Ke-7 yayasan tersebut adalah Yayasan Trikora yang fokus pada beasiswa bagi anak yatim, Yayasan Supersemar yang fokus pada pemberian bantuan pada pelajar kurang mampu, Yayasan Dakab yang fokus pada UKM, kesehatan dan operasi bibir sumbing, Yayasan Dharmais yang fokus pada pengobatan penyakit kanker, Yayasan Gotong Royong untuk membantu masyarakat yang terkena bencana alam, Yayasan Damandiri untuk membantu UKM dan Yayasan Muslim Pancasila untuk mendukung pembangunan masjid, mushola dan majelis taklim.

Yayasan-yayasan tersebut hingga saat ini masih menjalankan fungsi dan perannya masing-masing. Meski sempat dipersoalkan bahkan dibenturkan dengan masalah hukum oleh sebagian masyarakat.

Subiakto mengajak semua kalangan untuk ‘belajar’ dari sejarah bagaimana Presiden Soeharto telah berupaya meningkatkan kesejahteraan penduduk Indonesia. Sebab bagaimana pun juga sejarah telah mencatat prestasi gemilang dari kepemimpinan Jenderal Soeharto selama 30 tahun memimpin negeri ini termasuk prestasi membawa Indonesia mencapai swasembada beras pada 1984.

“Mengenang kembali bukan berarti kita mengkultuskan Bapak Soeharto. Tetapi kita merefleksi apakah yang sudah dilakukan Pak Harto masih relevan kita lakukan dan kita kerjakan pada saat ini,” lanjut Subiakto.

Diakui, era setelah kepemimpinan Soeharto, Indonesia masih memiliki banyak pekerjaan rumah yang sangat berat. Dimana indeks pembangunan manusia mengalami kemerosotan, jumlah penduduk miskin terus bertambah (147 juta penduduk berpenghasilan dibawah Rp 20 ribu per hari), ketimpangan pembangunan makin kentara dan lainnya.

Disisi lain, masyarakat miskin belum mendapatkan akses yang baik untuk menikmati hasil pembangunan. Pengusaha kecil misalnya masih kesulitan mendapatkan pinjaman modal sehingga lebih dari 80 persen diantara mereka terjerat rentenir.

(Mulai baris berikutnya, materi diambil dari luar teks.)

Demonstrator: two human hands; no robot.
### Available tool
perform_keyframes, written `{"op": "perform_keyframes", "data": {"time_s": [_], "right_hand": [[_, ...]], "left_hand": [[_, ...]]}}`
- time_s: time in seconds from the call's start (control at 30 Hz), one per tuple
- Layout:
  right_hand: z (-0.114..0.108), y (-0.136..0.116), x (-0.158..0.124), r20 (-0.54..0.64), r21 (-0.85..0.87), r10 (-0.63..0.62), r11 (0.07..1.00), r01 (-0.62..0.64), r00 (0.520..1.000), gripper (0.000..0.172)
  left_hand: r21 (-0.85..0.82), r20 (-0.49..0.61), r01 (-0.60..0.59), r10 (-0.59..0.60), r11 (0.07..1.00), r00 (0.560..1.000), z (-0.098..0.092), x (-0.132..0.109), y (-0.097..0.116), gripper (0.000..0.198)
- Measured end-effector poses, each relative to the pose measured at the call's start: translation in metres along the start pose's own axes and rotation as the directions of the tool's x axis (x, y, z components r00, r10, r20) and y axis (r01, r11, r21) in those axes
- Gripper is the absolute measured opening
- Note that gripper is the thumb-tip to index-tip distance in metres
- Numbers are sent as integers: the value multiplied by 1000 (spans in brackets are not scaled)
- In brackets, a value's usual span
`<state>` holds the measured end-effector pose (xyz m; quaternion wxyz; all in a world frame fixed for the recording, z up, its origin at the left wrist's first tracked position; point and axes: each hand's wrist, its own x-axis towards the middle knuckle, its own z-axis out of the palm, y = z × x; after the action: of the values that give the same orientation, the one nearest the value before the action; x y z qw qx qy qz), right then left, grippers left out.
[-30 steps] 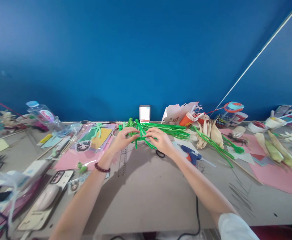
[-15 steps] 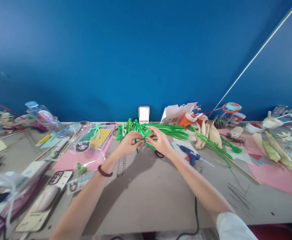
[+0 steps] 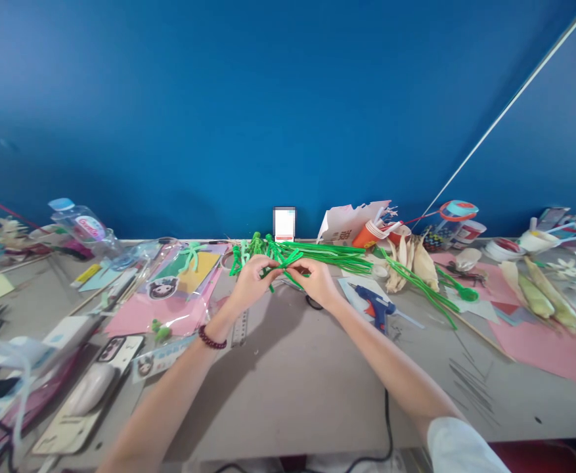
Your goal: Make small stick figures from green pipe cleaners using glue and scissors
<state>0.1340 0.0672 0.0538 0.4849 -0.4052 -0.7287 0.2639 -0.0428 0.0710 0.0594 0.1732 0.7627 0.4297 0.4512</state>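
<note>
Crossed green pipe cleaners are pinched between my two hands above the table's middle. The fingertips of my left hand close on them from the left, below a dark red bead bracelet. My right hand grips them from the right with thumb and forefinger. Part of their length is hidden by the fingers. Just behind lie a bundle of loose green pipe cleaners and several twisted green pipe-cleaner figures.
A blue glue gun lies right of my hands. A ruler is below the left wrist. Farther left are pink sheets, a phone and a mouse. Dried husks and paper cups stand right.
My left hand has shifted slightly right and my fingertips have come closer together on the pipe cleaners. The crossed pieces have turned to lie flatter.
</note>
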Motion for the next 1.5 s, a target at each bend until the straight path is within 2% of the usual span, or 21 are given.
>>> {"op": "perform_keyframes", "data": {"time_s": [0.2, 0.3, 0.4, 0.53, 0.73, 0.87, 1.23, 1.5], "right_hand": [[4, 2, -4, 89, -250, -42, 966, 63, 995, 16], [3, -1, -6, 118, -416, -45, 905, 91, 992, 19], [0, -6, -6, 117, -489, -59, 866, 109, 991, 18], [-3, -9, -6, 88, -506, -76, 855, 110, 993, 16], [-3, -7, -5, 77, -536, -89, 836, 117, 993, 16], [-5, -8, -4, 63, -510, -74, 855, 95, 995, 16], [-6, -7, -4, 58, -464, -56, 882, 77, 997, 17], [-6, -8, -4, 68, -499, -56, 863, 83, 996, 16]], "left_hand": [[16, 16, 72, -72, 997, 997, 1, 0, -2, 17], [43, 74, 42, -45, 998, 996, -2, 1, -3, 15], [10, 167, 52, -53, 999, 985, -5, 0, -4, 13], [24, 194, 95, -98, 995, 976, -7, -2, -4, 16], [71, 203, 53, -66, 996, 977, -7, -1, -2, 17], [61, 222, 46, -59, 997, 973, -7, 0, -2, 17], [40, 256, 140, -145, 989, 956, -7, 0, -3, 21], [66, 269, 9, -27, 998, 963, -1, -3, -10, 23]]}}
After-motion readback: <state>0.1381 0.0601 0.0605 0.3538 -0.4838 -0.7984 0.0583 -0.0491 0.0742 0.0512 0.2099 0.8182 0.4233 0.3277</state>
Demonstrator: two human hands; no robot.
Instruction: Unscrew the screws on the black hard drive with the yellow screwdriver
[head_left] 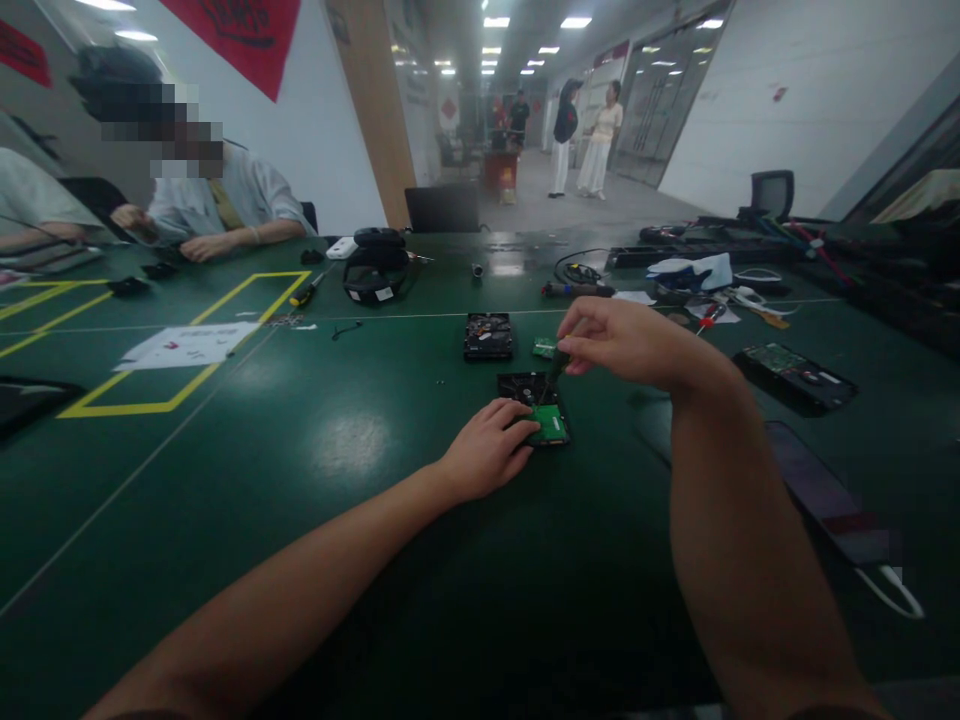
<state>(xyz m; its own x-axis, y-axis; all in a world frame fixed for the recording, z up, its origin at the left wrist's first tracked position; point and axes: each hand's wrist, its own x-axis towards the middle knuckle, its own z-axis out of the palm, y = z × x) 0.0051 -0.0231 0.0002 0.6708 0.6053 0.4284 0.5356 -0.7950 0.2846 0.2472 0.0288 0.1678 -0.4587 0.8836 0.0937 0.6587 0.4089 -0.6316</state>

“Melalui Yayasan Damandiri kita mencoba memberikan akses permodalan bagi pengusaha kecil tanpa direpotkan dengan persoalan agunan,” jelas Subiakto.

Terkait Damandiri Award 2017, Subiakto mengatakan ini adalah bentuk penghargaan yang diberikan kepada para pemanfaat yang berprestasi. Tak sekedar meningkatkan kesejahteraan masyarakat sekitar tetapi juga tidak memiliki tunggakan.

Ke-15 peraih Damandiri Award tersebut, untuk kategori Posdaya Pengelola Tabur Puja atau Simpan Pinjam, Terbaik I diraih Posdaya Jingga (Pasar Minggu, Jaksel), Terbaik II Posdaya Kusuma Jaya (Semarang), Terbaik III Posdaya Plamboyan (Lembang-Bandung Barat), Terbaik IV Posdaya Migunani (Sleman-Yogyakarta) dan Terbaik V Posdaya Soka (Kebayoran Lama, Jaksel).

Kategori Komunitas Sahabat Damandiri (penerima kredit mikro), Terbaik I diraih Komunitas Srikandi (Kendal), Terbaik II Komunitas Seruni (Kabupaten Batang) dan Terbaik III Komunitas Melati (Semarang).

Dan untuk kategori Koperasi Pengelola Tabur Puja, Terbaik I diraih Koperasi Sudara Indra (Jakarta), Terbaik II Koperasi Dewantara Ranah Minang (Padang) dan Terbaik III Koperasi Tani Makmur (Bantul Yogyakarta).